• [Exercise requirements]:
Below are entries. Pull out all lines containing "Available".

• [Study material]:
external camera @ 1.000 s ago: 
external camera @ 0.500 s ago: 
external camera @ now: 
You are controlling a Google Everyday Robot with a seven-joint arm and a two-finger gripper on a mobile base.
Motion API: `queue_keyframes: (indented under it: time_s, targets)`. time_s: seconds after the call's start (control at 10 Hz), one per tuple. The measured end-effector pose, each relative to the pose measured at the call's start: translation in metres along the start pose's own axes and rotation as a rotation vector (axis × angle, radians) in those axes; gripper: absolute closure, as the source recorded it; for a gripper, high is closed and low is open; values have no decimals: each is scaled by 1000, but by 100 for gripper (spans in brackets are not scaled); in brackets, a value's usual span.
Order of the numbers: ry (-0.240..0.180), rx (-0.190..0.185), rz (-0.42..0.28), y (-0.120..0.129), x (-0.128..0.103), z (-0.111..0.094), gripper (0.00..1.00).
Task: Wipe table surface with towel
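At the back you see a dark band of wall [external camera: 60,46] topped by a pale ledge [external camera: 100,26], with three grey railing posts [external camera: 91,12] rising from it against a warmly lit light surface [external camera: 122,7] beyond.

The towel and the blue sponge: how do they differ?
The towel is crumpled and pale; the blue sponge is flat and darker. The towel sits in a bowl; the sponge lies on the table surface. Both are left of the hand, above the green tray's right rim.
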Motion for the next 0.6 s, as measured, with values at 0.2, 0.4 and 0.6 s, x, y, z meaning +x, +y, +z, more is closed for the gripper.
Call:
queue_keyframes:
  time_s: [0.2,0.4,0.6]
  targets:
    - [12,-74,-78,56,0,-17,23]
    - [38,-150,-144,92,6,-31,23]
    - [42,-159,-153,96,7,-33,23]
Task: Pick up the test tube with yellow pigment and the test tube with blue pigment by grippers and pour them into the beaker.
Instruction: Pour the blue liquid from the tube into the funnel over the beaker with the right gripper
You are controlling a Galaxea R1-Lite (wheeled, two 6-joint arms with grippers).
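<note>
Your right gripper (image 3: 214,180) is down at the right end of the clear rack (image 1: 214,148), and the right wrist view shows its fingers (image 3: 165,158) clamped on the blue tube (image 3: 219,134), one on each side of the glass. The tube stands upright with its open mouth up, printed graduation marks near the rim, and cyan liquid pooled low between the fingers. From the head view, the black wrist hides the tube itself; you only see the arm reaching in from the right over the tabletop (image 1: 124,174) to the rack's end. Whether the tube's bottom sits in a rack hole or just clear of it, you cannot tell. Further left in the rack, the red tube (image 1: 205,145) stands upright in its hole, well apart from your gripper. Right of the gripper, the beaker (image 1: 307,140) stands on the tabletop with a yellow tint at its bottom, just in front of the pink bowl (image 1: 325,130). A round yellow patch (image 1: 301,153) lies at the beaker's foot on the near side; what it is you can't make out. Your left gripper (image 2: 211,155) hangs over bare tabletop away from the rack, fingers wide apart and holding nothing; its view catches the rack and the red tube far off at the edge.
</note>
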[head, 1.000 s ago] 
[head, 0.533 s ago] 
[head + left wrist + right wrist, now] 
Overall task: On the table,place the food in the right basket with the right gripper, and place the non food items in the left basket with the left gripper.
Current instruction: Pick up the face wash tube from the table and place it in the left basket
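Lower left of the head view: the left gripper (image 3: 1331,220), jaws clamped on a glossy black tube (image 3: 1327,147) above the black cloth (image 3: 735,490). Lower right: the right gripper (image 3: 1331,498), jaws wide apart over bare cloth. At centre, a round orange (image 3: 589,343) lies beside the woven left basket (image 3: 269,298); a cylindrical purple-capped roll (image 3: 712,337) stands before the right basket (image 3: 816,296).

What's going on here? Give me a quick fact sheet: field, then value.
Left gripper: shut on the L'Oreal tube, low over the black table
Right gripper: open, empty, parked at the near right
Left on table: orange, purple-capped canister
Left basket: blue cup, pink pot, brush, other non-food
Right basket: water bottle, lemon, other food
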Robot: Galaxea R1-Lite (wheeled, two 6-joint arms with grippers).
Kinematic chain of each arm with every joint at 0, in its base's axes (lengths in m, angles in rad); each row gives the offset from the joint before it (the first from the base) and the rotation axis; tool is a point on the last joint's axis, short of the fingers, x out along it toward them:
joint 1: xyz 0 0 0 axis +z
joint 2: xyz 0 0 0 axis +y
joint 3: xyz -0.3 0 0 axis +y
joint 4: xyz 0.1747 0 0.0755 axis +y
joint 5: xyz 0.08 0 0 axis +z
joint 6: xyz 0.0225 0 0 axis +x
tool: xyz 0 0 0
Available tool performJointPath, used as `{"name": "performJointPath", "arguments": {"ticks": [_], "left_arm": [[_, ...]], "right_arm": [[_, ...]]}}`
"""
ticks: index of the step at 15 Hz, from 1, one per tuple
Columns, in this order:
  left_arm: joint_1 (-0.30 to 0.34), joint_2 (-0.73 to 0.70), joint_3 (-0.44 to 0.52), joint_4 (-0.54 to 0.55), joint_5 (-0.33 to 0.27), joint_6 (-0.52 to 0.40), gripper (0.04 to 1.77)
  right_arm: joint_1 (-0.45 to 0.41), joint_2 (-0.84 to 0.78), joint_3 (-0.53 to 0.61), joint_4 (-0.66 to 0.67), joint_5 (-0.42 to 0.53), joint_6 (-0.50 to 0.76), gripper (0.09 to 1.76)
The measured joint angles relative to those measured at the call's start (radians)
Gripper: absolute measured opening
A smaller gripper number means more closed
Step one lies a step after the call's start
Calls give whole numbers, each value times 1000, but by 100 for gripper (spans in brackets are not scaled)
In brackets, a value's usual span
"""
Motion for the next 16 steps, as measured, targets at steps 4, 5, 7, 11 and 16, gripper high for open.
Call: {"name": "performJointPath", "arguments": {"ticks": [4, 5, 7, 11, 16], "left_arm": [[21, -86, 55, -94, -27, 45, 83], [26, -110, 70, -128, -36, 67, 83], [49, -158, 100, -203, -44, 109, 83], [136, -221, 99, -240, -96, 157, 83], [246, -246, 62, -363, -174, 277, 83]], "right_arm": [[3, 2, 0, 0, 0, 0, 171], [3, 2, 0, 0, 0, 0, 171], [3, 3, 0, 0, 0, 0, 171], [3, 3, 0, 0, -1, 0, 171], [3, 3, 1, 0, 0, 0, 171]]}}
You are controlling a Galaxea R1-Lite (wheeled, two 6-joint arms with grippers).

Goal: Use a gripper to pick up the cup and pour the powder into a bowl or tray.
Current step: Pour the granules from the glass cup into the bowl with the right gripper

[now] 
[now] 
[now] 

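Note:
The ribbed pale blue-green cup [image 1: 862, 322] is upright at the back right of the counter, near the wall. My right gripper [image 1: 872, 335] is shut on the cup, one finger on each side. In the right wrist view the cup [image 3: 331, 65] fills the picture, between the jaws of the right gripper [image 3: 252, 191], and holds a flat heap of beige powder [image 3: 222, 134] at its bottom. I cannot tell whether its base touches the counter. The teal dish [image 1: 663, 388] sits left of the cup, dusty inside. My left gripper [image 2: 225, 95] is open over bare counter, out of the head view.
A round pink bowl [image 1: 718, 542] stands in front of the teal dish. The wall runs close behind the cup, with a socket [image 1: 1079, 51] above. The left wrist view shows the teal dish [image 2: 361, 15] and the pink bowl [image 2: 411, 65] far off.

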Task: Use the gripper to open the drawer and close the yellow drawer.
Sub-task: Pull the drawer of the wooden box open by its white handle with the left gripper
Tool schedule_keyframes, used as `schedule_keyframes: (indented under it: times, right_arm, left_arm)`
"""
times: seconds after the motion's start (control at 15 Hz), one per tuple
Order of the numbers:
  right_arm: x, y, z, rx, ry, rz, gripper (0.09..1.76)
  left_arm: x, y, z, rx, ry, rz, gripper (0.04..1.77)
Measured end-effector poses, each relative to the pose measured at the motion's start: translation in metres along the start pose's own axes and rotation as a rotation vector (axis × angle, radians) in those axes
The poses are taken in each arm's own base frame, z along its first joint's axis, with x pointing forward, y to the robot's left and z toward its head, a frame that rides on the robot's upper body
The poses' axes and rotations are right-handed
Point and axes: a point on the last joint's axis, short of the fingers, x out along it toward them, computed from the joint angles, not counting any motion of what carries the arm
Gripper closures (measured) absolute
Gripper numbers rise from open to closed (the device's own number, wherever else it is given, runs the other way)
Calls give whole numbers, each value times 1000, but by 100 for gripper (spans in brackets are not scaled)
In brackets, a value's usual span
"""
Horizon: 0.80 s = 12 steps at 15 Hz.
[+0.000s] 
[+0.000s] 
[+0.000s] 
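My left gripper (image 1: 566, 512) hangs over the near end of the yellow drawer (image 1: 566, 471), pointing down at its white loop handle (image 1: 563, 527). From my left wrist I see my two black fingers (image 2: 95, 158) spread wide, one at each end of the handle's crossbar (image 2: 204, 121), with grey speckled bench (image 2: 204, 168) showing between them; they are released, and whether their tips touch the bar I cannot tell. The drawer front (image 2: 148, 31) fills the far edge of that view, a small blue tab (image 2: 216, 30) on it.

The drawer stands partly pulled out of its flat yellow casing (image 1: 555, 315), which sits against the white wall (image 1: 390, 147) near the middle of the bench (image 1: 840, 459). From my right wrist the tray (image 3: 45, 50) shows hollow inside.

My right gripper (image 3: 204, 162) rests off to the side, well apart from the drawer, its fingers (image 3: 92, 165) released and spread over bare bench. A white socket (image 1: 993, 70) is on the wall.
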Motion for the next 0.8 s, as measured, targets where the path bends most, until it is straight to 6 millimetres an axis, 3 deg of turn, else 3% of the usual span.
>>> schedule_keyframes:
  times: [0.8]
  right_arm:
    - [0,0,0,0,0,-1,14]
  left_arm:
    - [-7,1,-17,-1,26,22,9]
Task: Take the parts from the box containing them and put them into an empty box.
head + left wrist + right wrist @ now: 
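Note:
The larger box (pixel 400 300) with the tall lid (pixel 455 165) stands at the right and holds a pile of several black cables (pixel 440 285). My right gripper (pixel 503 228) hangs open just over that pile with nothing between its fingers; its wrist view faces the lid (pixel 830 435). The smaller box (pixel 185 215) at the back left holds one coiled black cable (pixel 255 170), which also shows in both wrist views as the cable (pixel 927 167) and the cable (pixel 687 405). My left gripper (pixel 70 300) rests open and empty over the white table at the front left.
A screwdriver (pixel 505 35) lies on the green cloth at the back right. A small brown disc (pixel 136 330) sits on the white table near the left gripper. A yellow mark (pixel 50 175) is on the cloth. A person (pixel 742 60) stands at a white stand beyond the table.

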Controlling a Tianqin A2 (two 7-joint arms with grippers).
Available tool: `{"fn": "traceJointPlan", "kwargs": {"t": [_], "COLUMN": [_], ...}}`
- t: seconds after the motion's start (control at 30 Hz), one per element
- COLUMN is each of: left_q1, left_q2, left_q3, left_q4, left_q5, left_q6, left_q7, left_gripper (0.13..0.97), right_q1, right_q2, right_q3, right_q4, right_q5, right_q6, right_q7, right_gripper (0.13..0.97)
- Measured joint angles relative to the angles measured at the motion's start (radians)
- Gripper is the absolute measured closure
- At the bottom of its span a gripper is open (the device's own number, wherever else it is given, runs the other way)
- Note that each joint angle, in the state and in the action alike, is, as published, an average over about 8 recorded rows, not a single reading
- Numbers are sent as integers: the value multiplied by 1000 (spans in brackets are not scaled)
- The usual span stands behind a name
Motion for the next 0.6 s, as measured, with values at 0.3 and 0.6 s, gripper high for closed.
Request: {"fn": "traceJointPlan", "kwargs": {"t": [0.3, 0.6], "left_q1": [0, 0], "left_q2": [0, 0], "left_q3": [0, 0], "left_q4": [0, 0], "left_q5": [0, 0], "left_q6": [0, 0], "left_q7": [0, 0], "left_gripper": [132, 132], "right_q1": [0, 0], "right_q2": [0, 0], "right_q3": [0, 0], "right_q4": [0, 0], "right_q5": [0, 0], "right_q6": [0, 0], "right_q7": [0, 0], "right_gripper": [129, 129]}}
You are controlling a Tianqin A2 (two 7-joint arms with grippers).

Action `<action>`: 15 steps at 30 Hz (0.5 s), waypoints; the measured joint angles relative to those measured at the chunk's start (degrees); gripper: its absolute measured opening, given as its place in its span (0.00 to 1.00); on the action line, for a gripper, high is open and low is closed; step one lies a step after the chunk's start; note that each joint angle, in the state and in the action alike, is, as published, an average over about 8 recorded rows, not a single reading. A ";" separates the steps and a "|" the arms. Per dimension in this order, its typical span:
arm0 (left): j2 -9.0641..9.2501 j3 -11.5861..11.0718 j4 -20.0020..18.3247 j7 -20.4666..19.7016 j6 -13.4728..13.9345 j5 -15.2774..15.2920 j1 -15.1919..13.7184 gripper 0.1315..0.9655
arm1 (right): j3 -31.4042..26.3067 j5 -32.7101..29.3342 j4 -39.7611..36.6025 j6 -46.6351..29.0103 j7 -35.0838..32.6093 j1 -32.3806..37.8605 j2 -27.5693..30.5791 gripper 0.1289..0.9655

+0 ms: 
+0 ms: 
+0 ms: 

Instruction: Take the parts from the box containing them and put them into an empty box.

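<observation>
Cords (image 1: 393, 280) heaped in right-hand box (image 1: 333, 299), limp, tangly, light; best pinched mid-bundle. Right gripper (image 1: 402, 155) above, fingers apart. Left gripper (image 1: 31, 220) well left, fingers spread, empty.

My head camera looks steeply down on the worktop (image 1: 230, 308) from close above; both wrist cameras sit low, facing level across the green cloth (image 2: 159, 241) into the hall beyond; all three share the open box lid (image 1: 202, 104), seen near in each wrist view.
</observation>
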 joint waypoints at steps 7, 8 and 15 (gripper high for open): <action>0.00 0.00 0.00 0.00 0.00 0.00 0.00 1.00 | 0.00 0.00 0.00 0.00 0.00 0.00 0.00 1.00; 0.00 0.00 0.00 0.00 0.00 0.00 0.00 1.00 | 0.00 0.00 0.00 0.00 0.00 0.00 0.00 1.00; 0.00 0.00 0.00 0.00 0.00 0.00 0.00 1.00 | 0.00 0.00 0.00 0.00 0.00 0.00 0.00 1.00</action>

• [Answer]:
Available tool performJointPath, used as `{"name": "performJointPath", "arguments": {"ticks": [_], "left_arm": [[_, ...]], "right_arm": [[_, ...]]}}`
Available tool: `{"fn": "traceJointPlan", "kwargs": {"t": [_], "COLUMN": [_], ...}}`

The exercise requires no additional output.